To be clear, I believe that “the Bible is God-breathed and useful for teaching, reproof, correction, and training in righteousness” (2 Timothy 3:16). I believe that the Holy Spirit has a teaching purpose for every verse in scripture, which is different than saying that everything is historically and biologically accurate. I suspect that the two verses I’ve mentioned are holdovers from ancient polytheistic sources that some of the Bible is derived from. The Bible was not written from scratch, because nothing ever is. I believe that God used and modified the myths that were predominant in the cultures surrounding the ancient Israelites to develop the stories that would tell the truth about Him. A huge influence on me in this regard was Peter Enns’ Incarnation and Inspiration. He got fired from Westminster seminary for writing it, but his framework provides a way of honestly engaging ancient Near Eastern scholarship and archaeology while maintaining a commitment to the Bible’s inspired teaching.

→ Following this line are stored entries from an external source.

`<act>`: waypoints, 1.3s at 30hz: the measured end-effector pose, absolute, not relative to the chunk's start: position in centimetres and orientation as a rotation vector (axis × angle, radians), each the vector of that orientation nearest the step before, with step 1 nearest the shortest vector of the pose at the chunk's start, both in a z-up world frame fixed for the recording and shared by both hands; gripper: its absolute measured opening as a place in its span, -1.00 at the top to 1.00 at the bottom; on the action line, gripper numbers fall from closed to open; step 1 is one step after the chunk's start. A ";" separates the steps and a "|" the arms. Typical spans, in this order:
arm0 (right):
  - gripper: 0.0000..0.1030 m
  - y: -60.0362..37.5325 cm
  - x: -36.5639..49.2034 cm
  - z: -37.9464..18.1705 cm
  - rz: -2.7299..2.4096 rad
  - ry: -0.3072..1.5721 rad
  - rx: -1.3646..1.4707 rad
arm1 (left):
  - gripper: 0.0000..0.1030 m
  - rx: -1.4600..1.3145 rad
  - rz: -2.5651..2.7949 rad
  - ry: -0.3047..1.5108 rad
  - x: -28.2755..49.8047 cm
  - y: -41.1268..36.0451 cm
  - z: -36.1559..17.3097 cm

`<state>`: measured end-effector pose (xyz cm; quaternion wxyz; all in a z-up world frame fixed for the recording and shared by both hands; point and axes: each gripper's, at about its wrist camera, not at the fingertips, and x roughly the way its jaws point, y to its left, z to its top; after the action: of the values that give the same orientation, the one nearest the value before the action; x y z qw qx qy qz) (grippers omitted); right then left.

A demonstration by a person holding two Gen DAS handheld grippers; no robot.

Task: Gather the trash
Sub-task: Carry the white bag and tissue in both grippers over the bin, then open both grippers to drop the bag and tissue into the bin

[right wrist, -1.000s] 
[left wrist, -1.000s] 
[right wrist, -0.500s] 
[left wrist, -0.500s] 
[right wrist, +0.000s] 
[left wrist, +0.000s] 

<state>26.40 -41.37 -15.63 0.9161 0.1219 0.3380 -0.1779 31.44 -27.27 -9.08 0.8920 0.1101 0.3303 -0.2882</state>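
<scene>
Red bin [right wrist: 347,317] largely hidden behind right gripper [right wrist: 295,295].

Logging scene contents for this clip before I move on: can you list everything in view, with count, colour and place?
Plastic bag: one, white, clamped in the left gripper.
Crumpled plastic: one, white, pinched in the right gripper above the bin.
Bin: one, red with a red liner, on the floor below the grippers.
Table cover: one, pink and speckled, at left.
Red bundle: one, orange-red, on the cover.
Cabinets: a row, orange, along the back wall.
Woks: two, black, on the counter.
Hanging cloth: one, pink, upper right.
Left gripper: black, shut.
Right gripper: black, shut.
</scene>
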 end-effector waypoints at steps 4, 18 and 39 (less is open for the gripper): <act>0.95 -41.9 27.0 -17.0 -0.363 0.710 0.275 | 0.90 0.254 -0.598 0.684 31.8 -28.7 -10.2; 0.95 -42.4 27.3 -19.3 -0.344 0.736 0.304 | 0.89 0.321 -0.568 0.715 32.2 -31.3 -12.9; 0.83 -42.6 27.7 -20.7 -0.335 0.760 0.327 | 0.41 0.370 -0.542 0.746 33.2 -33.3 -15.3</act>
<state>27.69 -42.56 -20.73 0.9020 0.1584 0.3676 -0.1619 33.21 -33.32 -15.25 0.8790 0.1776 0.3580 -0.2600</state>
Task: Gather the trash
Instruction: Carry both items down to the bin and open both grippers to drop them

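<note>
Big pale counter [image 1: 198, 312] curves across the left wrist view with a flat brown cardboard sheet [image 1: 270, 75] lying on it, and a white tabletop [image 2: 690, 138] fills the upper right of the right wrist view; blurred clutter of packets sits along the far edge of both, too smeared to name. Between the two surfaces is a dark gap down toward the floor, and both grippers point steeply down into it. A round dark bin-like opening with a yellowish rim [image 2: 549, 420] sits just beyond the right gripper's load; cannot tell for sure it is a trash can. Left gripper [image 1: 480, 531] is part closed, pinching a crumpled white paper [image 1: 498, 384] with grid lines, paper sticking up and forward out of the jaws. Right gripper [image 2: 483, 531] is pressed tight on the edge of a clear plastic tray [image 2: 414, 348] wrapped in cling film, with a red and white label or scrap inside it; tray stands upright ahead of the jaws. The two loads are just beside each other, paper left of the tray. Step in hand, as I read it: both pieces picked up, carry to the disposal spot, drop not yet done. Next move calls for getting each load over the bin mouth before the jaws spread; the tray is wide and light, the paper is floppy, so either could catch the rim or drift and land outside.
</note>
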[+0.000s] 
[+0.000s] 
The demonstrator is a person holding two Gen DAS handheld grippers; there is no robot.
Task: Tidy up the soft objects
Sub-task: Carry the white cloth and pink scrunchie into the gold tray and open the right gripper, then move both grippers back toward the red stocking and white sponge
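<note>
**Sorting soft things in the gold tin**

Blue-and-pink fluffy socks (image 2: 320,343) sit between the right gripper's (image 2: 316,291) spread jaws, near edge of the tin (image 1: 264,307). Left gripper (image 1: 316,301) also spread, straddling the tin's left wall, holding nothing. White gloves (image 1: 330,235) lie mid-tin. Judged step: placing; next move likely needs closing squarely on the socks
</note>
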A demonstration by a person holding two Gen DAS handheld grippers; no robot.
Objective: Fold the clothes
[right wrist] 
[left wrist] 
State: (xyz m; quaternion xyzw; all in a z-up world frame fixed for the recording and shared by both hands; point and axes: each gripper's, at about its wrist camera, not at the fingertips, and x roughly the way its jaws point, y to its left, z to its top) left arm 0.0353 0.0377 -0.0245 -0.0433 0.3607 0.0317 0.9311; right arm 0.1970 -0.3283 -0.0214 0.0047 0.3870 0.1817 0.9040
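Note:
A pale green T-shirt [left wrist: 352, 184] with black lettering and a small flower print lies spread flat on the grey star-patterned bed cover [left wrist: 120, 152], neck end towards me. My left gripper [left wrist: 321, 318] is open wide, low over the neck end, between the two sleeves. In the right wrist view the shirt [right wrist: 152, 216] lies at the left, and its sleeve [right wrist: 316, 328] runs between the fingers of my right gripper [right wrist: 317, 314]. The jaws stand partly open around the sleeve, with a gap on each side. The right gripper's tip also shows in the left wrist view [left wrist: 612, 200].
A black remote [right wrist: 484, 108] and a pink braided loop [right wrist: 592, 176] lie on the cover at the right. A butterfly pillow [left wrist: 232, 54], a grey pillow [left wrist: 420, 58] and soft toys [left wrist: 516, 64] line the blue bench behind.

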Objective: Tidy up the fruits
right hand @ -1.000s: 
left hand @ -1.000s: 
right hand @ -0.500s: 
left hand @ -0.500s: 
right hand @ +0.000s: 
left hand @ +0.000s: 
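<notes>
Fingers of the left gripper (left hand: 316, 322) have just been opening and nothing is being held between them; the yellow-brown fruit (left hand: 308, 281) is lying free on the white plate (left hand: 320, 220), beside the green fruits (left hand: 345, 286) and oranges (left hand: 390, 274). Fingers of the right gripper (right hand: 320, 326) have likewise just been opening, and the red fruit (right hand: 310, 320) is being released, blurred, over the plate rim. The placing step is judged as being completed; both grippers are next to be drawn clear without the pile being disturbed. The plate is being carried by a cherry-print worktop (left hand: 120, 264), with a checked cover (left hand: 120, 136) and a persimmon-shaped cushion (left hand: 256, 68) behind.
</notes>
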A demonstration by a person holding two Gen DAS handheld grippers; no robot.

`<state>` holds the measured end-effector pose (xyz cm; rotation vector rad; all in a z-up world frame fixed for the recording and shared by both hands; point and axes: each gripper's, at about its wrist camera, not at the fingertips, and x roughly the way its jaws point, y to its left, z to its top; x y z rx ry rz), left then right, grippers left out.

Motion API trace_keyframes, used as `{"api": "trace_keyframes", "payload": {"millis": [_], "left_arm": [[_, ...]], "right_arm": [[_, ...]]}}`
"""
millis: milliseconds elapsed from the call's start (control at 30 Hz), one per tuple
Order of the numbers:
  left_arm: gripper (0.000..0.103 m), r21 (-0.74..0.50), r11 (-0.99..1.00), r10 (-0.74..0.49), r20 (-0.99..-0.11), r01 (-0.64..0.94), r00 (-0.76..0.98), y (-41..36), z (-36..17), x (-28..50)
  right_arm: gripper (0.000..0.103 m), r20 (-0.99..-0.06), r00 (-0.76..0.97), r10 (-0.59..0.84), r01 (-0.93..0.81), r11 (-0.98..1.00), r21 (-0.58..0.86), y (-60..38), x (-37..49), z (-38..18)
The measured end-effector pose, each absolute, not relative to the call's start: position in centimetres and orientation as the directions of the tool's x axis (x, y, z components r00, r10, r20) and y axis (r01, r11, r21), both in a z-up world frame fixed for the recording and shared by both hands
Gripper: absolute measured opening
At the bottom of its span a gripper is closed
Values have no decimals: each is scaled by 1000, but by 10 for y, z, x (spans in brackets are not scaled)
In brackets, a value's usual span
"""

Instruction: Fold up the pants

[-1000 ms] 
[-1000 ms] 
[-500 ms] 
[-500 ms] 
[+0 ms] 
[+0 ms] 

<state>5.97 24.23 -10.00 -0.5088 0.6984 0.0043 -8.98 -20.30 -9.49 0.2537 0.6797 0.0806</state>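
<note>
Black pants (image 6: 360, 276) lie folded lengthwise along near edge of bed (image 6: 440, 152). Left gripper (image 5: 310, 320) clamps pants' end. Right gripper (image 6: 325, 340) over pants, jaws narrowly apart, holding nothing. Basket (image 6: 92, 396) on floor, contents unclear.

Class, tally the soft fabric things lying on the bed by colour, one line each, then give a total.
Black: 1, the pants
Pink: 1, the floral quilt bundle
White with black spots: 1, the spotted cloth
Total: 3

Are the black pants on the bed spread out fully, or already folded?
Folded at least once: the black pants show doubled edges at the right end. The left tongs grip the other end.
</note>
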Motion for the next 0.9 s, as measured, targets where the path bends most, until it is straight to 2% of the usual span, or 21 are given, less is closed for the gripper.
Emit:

It’s kind of like when preachers tell stories in their sermons (that aren’t historically true) to illustrate an eternal truth. I’ve always been a bit skiddish about making something up and presenting it as biography, but I did it last weekend. I amalgamated a character out of a combination of my grandpa and Uncle Hank and named him “Uncle Charlie” and I made up a story about him saying “I am who I am” (like God says in the burning bush to Moses) in response to getting fussed out by my grandma for telling an inappropriate joke at Christmas dinner.

Did my grandpa and Uncle Hank tell inappropriate jokes at family meals? Yes sometimes. And if you confronted either of them about their south Texas cowboy idiosyncrasies, they would say something like “I am who I am.” But for the sake of the sermon, Uncle Charlie had to say exactly what God said, which he never did because he was a made-up character. If I took great pains to make sure that I was being absolutely historically factual in talking about my life without smoothing out any detail for the sake of flow, then my sermons would suck horribly. Narrative, to be narrative, is always fictional to some degree because the way reality happens is not according to a coherent continuous stream of interpretation. But we only have access to narrative because we never experience any reality that is unnarrated by our thoughts.

So why did the Holy Spirit allow some of the capriciousness of the mythology the Bible draws from to stay in the text? Maybe this is cheeky for me to say but I really believe that the verses that make God look like an angsty immortal protecting his turf from the mortals in the Garden of Eden and Babel are in the Bible in order to prevent us from building a hegemonic Tower of Babel up to heaven out of Biblical inerrancy.